**ABOUT THIS TASK**
Exact retyping of the data: please keep every word and drop each picture.

**THE DATA**

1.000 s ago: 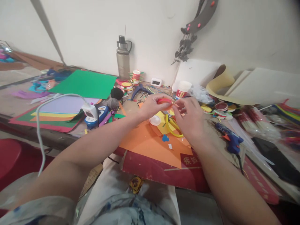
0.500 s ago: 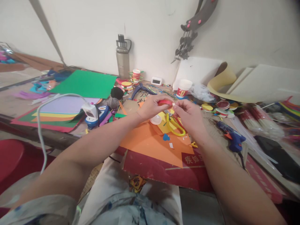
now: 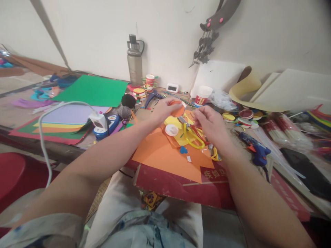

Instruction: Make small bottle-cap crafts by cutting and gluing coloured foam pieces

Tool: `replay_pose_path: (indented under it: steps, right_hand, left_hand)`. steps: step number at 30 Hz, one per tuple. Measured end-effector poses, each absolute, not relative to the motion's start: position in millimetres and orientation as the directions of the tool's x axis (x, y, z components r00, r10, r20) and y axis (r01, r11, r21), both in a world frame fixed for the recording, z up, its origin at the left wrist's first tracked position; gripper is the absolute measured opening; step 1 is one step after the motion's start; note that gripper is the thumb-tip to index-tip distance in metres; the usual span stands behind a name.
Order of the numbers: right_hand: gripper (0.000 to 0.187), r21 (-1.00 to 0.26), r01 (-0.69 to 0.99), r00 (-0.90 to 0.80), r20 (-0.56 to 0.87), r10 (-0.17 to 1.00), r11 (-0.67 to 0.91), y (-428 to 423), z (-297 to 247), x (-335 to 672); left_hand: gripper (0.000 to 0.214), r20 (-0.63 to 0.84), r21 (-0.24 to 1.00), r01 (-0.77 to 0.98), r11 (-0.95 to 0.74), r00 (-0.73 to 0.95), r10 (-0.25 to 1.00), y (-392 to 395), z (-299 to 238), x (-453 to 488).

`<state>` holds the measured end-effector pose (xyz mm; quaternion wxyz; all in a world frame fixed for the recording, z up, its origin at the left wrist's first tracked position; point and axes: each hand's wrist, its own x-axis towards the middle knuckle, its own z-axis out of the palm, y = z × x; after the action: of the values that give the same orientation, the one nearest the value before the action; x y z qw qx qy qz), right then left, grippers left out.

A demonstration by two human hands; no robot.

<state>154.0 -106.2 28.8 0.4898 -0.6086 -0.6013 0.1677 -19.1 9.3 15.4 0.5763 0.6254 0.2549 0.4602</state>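
Note:
My left hand (image 3: 163,109) is closed around a round red-orange piece (image 3: 178,107) and holds it just above the table. My right hand (image 3: 210,124) hovers a short way to its right, apart from it, with fingertips pinched together on something too small to make out. Below and between both hands lie yellow-handled scissors (image 3: 191,137) and a white round lid (image 3: 171,130), on yellow and orange paper sheets (image 3: 165,153). These rest on a red cardboard board (image 3: 178,187) at the table's front edge.
A blue glue gun (image 3: 254,147) lies right of my right hand. Behind stand a grey water bottle (image 3: 134,61), a paper cup (image 3: 203,96) and a small clock (image 3: 172,88). Green paper (image 3: 93,90), stacked coloured sheets and a white plug with cable (image 3: 98,120) lie left.
My hands have drawn apart. The left one carried the round piece back and down towards the table; the right one dropped over the scissors.

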Motion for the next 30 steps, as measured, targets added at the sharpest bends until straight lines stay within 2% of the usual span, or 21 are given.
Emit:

**RESULT OF THIS EXERCISE**
1.000 s ago: 
0.500 s ago: 
now: 

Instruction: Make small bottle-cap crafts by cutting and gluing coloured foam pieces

Tool: `replay_pose_path: (indented under it: steps, right_hand, left_hand)`. steps: step number at 30 Hz, one per tuple. Measured end-effector poses, each absolute, not relative to the motion's start: position in millimetres and orientation as the directions of the tool's x axis (x, y, z components r00, r10, r20) and y axis (r01, r11, r21), both in a world frame fixed for the recording, z up, its origin at the left wrist's first tracked position; gripper is the absolute measured opening; step 1 is one step after the motion's start; note that gripper is the thumb-tip to index-tip distance in metres; the usual span stands behind a name.
Order of the numbers: right_hand: gripper (0.000 to 0.187), r21 (-1.00 to 0.26), r01 (-0.69 to 0.99), r00 (-0.90 to 0.80), r20 (-0.56 to 0.87), r10 (-0.17 to 1.00), r11 (-0.67 to 0.91), y (-428 to 423), z (-297 to 247), x (-335 to 672); left_hand: gripper (0.000 to 0.214), r20 (-0.63 to 0.84), r21 (-0.24 to 1.00), r01 (-0.77 to 0.98), r11 (-0.95 to 0.74), r00 (-0.73 to 0.95), r10 (-0.25 to 1.00), y (-392 to 395), z (-299 to 238), x (-453 to 488).

`<state>` holds the measured end-effector pose (xyz mm; quaternion wxyz; all in a world frame fixed for the recording, z up, its origin at the left wrist's first tracked position; point and axes: each hand's wrist, its own x-axis towards the middle knuckle, its own z-axis out of the palm, y = z × x; after the action: of the values that give the same orientation, the one nearest the value before the action; x y z qw qx qy qz), right then left, grippers left out.

A demonstration by two human hands; no robot.

<state>154.0 -106.2 28.8 0.4898 -0.6086 -0.6013 0.1677 -19.1 9.3 15.4 0.5763 0.6254 0.2549 0.4602</state>
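Note:
My left hand (image 3: 163,109) is closed around a round red-orange piece (image 3: 178,107) and holds it just above the table. My right hand (image 3: 210,124) hovers a short way to its right, apart from it, with fingertips pinched together on something too small to make out. Below and between both hands lie yellow-handled scissors (image 3: 191,137) and a white round lid (image 3: 171,130), on yellow and orange paper sheets (image 3: 165,153). These rest on a red cardboard board (image 3: 178,187) at the table's front edge.
A blue glue gun (image 3: 254,147) lies right of my right hand. Behind stand a grey water bottle (image 3: 134,61), a paper cup (image 3: 203,96) and a small clock (image 3: 172,88). Green paper (image 3: 93,90), stacked coloured sheets and a white plug with cable (image 3: 98,120) lie left.
My hands have drawn apart. The left one carried the round piece back and down towards the table; the right one dropped over the scissors.
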
Motion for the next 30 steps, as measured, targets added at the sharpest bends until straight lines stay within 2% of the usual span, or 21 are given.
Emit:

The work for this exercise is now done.